SAP npm Packages Compromised in Sophisticated Supply Chain Attack
In a recent and alarming development, a supply chain attack, termed mini Shai Hulud, has infiltrated the npm ecosystem by compromising four SAP-related packages. These packages—`@cap-js/sqlite`, `@cap-js/postgres`, `@cap-js/db-service`, and `mbt`—were maliciously altered to include preinstall scripts that execute stealthily during dependency installation. This breach poses a significant threat to developer environments and Continuous Integration/Continuous Deployment (CI/CD) pipelines, aiming to harvest credentials from platforms such as GitHub, npm, and major cloud service providers.
Discovery and Analysis
Security experts from StepSecurity, Aikido Security, SafeDep, Socket, and Wiz identified that the compromised versions of these SAP Cloud Application Programming Model (CAP) ecosystem packages contained a weaponized `preinstall` hook within their `package.json` files. This hook initiates a multi-stage attack designed to evade detection and extract sensitive information.
Evasion Techniques and Payload Execution
Unlike previous attacks that utilized Node.js for payload execution, this campaign employs a novel approach by downloading the Bun JavaScript runtime during the installation process. The initial dropper script, `setup.mjs`, fetches and executes a heavily obfuscated 11 MB second-stage payload named `execution.js`. This method effectively bypasses traditional security tools focused on Node.js execution patterns, making detection more challenging.
Credential Theft Mechanism
Once activated, `execution.js` operates as a comprehensive credential stealer and self-propagation framework. Its capabilities include:
– Harvesting Developer Credentials: Extracting GitHub tokens and npm credentials from developer workstations.
– Cloud Service Secrets: Collecting environment variables and secrets from AWS, Azure, and Google Cloud Platform (GCP).
– Kubernetes Access Tokens: Retrieving Kubernetes tokens and service account credentials.
– CI/CD Pipeline Secrets: Accessing GitHub Actions secrets, including runtime secrets directly from the runner’s memory.
The stolen data is encrypted and exfiltrated to attacker-controlled public GitHub repositories, mirroring the exfiltration methods observed in the original Shai-Hulud campaign.
Self-Propagation Strategy
The malware exhibits self-propagating behavior by utilizing stolen npm tokens to identify other packages associated with the compromised maintainer’s account. It injects malicious code into these packages and republishes them, facilitating exponential spread across the npm ecosystem without direct intervention from the attackers.

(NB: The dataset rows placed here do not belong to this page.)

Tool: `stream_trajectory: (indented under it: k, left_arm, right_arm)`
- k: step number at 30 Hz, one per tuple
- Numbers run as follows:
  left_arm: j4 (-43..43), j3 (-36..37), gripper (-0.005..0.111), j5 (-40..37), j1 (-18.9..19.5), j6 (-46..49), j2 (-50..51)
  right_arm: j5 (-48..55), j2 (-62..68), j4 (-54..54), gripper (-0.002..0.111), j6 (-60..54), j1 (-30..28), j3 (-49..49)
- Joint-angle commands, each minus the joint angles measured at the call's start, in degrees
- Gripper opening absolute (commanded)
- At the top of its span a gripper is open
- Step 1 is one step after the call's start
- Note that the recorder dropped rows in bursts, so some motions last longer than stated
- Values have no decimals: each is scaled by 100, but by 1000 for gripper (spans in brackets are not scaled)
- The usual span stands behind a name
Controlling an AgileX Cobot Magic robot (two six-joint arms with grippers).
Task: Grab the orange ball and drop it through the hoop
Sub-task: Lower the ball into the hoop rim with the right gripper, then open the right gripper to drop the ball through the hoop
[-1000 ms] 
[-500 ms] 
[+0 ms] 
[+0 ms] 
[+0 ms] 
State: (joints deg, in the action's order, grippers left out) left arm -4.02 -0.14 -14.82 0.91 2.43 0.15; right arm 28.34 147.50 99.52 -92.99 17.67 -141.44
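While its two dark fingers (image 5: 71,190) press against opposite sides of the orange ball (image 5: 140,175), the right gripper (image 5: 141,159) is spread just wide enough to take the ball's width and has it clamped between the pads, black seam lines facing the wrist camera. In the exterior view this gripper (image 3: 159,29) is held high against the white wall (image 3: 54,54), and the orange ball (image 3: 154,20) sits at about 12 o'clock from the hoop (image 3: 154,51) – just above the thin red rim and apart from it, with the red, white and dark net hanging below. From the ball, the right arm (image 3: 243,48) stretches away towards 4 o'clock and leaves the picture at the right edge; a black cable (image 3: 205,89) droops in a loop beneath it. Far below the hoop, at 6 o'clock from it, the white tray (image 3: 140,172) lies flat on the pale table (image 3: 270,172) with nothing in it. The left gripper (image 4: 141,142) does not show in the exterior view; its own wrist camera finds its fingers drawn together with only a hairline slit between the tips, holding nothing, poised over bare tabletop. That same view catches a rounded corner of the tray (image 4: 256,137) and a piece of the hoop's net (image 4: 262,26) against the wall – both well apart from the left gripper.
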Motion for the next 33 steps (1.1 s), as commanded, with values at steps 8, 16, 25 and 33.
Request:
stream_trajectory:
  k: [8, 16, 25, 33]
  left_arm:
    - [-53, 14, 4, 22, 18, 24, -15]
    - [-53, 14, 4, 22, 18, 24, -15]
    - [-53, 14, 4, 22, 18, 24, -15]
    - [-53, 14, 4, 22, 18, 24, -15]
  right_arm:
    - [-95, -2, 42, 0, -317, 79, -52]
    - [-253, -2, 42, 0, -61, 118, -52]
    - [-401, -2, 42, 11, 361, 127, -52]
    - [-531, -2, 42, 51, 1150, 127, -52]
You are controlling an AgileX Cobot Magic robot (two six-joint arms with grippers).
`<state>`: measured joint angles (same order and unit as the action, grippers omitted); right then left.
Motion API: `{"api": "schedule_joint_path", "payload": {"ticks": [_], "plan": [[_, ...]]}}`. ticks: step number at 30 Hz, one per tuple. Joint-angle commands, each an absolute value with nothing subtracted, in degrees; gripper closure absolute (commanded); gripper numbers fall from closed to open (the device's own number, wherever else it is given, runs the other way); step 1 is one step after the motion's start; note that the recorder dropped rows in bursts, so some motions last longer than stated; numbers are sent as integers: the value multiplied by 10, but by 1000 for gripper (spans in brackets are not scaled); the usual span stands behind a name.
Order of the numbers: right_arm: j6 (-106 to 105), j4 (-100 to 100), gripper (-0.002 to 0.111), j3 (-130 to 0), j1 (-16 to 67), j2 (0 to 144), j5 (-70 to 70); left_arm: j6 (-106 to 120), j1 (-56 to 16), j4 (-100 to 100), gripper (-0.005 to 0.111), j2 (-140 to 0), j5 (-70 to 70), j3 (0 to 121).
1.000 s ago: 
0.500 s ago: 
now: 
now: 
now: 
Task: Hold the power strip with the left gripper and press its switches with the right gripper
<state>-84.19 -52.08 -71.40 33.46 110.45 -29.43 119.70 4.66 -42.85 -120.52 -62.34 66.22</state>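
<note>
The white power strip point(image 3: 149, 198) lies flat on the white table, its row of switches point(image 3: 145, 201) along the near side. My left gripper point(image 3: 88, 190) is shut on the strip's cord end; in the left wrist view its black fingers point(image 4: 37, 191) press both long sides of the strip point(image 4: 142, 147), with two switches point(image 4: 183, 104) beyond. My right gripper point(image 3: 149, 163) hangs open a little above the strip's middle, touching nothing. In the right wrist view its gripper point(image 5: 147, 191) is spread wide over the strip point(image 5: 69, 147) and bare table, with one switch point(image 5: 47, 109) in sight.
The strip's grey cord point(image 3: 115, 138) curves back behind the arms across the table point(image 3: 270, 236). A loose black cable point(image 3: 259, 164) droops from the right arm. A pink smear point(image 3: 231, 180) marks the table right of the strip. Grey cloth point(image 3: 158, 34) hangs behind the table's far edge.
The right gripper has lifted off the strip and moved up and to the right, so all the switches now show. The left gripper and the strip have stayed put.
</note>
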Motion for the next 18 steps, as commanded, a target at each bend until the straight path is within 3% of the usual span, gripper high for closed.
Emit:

Geofencing and Targeted Execution
A notable feature of this malware is its geofencing capability. During initialization, it checks the system’s date/time locale settings and environment language variables for values beginning with ‘ru’. If the system is configured for the Russian language, the malware self-terminates, ensuring no data is exfiltrated from Russian-speaking environments. This deliberate exclusion is a recurring characteristic in campaigns attributed to the threat actor group known as TeamPCP.
Attribution to TeamPCP
Researchers have attributed this campaign to TeamPCP with high confidence, citing multiple overlapping technical signatures with previously documented operations targeting packages such as Trivy, LiteLLM, and Checkmarx KICS. Key indicators supporting this attribution include:
– Consistent Encoding Techniques: Use of the `__decodeScrambled` cipher to encode secrets before exfiltration.
– Geofencing Logic: Implementation of Russian-language early-exit logic to avoid targeting Russian-speaking systems.
– Shared Dropper Script: Presence of an identical dropper script (`setup.mjs`) across all compromised packages.
– Infrastructure Abuse Patterns: Utilization of install-time execution, off-host exfiltration, and self-propagation mechanisms.
Implications and Recommendations
This attack underscores the critical need for vigilance in managing software supply chains. Developers and organizations are urged to:
– Audit Dependencies: Regularly review and verify the integrity of all dependencies, especially those from third-party sources.
– Monitor for Anomalies: Implement monitoring tools to detect unusual behaviors during package installation and execution.
– Rotate Credentials: Promptly rotate any credentials that may have been exposed to mitigate potential unauthorized access.
– Enhance Security Practices: Adopt security best practices, including the principle of least privilege, to minimize the impact of potential breaches.
By taking these proactive measures, developers and organizations can better protect their environments from sophisticated supply chain attacks like the one targeting SAP npm packages.